Writing for the high court's 7-2 majority, Justice Antonin Scalia agreed with a lower court that the state of California failed to prove that depictions of "killing, maiming, dismembering or sexually assaulting an image of a human being" were sufficiently harmful to young minds to justify carving out a free speech exception solely for children.
For centuries, young children have been exposed to "no shortage of gore" in "Grimm's Fairy Tales," he wrote. "Cinderella's evil stepsisters have their eyes pecked out by doves. And Hansel and Gretel (children!) kill their captor by baking her in an oven."
Davies, however, said the impact of reading "Grimm's Fairy Tales" on the page cannot be compared with the visual and aural assault of a violent video: "It's much more vivid and much more traumatic," she said.
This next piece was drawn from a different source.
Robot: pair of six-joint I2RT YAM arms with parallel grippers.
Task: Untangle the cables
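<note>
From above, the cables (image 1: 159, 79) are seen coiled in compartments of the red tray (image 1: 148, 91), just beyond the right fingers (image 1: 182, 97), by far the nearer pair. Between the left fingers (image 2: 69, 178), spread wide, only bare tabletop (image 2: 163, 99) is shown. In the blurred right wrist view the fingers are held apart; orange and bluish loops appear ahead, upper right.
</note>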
On another level, though, repeatedly playing these fictional, interactive videos distorts children's concept of death, she said.
"When I interview kids in my forensic practice, and they've killed somebody, they don't think the person is going to stay dead," she said. "They think that what they see on TV with these video games, with the movies, is that you kill them and you get another life."
Dina L. G. Borzekowski, an associate professor of health, behavior and society at the Johns Hopkins School of Public Health in Baltimore, said she concurred with Justice Stephen Breyer's dissent, in which he found a "compelling interest in protecting the physical and psychological well-being of minors."
As video games, more than half of which are rated as containing violence, become increasingly sophisticated, "it is very scary to think how children and adolescents will be sold products where they can practice violence," Borzekowski said.
"I think that parents can use more tools, not fewer, to guide their children in better media choices," she said. The Supreme Court decision "allows children to buy the virtual boxing gloves, and yes, the virtual guns."
As deplorable as she finds violent videos, Borzekowski said she opposes censorship. Instead, she would limit children's exposure to them with age restrictions, much like film ratings limit at what age children can see movies depicting sex, drugs or bad language.